Tendo o Papa como aliado, Najaf poderá recuperar a projeção internacional que Qom lhe retirou. E Sistani (ou o seu sucessor) poderão oferecer aos cristãos a garantia de proteção que Francisco pediu para a sua Igreja.

 

Guardião da sociedade

No seu livro The Shia Revival: How Conflicts Within Islam Will Shape The Future, o académico iraniano Vali Nasr refere vários paralelismos entre o xiismo e o catolicismo. Por exemplo, “a hierarquia xiita é semelhante à católica, a única diferença está no facto de o xiismo não ter um papa para impor a doutrina e ser a congregação quem decide a proeminência de um ayatollah”.

Também as procissões da Ashura, que comemoram o martírio de Hussein, filho de Ali, são muito parecidas com as cerimónias da Via Sacra, e até as práticas mais extremas de flagelação se comparam aos rituais de alguns penitentes na Semana Santa. No xiismo, tal como no catolicismo, há ainda a devoção a santos, a crença no livre arbítrio (em oposição à doutrina sunita da predestinação) e orações de intercessão.

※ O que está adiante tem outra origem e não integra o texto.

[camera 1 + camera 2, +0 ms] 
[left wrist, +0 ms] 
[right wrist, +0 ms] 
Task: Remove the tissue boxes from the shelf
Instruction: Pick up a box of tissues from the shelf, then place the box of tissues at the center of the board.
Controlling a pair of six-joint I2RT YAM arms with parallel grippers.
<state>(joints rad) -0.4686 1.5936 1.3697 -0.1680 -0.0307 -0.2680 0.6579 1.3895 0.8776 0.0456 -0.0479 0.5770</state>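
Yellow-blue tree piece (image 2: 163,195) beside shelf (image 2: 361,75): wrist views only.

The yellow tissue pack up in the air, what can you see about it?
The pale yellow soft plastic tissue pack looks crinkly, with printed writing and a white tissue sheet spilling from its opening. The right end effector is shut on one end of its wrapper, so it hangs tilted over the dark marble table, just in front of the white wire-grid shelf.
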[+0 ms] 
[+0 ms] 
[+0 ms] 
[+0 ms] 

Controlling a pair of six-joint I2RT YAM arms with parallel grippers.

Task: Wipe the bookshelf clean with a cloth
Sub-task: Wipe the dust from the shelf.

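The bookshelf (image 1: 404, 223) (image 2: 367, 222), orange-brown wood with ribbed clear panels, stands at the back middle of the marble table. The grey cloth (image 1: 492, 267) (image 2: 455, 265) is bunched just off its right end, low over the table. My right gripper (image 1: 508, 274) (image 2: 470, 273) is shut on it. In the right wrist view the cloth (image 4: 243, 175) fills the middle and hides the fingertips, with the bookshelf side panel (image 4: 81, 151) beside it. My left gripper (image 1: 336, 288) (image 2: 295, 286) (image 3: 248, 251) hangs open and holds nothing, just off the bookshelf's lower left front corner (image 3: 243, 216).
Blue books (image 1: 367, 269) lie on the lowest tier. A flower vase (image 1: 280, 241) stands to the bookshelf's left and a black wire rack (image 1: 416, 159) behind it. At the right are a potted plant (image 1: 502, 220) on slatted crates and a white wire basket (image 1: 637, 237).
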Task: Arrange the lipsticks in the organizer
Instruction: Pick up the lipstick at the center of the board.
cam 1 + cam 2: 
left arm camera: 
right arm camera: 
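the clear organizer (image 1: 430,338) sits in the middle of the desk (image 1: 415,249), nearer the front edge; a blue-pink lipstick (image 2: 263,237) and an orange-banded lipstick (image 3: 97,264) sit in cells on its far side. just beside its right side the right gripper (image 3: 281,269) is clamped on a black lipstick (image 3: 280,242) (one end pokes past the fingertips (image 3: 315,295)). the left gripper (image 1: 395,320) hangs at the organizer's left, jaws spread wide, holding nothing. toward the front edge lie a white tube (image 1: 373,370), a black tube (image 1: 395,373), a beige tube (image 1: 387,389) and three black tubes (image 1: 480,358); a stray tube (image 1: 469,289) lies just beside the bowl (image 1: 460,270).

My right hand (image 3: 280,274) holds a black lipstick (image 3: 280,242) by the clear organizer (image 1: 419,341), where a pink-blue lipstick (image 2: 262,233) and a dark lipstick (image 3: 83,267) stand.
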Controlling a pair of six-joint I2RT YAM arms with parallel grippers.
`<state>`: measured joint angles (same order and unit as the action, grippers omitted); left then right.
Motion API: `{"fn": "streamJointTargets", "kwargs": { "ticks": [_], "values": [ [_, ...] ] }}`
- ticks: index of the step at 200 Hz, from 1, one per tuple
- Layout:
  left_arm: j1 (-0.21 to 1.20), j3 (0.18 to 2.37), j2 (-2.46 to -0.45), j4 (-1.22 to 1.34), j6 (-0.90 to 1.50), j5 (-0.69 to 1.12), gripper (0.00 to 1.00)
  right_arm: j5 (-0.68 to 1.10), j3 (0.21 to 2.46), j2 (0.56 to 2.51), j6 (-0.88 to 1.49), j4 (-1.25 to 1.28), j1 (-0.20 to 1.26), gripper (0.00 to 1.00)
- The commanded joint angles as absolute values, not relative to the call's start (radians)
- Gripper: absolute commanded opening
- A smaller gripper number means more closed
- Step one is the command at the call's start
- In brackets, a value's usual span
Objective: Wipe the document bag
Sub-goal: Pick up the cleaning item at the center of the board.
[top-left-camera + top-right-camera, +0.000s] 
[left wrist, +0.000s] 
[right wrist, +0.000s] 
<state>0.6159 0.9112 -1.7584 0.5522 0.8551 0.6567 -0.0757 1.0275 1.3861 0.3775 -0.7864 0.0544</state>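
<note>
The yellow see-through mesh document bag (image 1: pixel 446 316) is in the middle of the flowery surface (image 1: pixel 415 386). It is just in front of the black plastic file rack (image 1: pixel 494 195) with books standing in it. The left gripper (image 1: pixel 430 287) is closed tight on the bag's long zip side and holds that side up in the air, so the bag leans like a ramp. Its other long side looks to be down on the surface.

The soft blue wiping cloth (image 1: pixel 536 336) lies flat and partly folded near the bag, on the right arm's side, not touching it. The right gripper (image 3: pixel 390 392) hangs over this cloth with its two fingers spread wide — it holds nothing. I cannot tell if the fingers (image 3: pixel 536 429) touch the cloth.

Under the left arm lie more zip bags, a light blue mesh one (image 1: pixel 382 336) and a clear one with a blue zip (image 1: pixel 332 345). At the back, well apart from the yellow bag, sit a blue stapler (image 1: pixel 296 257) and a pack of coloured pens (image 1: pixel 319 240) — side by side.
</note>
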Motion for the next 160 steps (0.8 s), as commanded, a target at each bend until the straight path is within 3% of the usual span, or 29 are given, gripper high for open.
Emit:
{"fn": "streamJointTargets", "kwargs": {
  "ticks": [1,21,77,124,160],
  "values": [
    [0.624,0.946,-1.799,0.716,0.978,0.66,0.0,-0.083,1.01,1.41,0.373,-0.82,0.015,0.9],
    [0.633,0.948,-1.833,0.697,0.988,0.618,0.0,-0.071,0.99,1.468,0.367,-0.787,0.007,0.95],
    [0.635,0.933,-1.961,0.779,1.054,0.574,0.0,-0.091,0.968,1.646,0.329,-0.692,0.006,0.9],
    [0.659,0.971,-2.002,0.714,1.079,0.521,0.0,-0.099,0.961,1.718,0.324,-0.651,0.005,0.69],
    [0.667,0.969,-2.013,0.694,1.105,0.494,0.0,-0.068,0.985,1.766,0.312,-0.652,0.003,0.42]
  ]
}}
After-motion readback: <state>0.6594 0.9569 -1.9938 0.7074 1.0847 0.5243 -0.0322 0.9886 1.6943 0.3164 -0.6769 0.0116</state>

A Hawza de Najaf é “a guardiã da sociedade e uma válvula de segurança em tempo de crises”, diz Marsin Alshamary, investigadora no think-tank Brookings Institution, em Washington, que prepara um livro sobre o “clero” xiita.

Ao unir-se ao xiita Sistani, depois de, em 2019, ter assinado com o sunita Ahmad Al-Tayyeb, Grão-Imã da Mesquita de Al-Azhar no Cairo, a Declaração sobre a Fraternidade Humana, Francisco reforça as fundações do diálogo inter-religioso, na esperança de realizar o sonho de uma irmandade universal, inscrito na sua encíclica Fratelli Tutti (“Todos Irmãos”).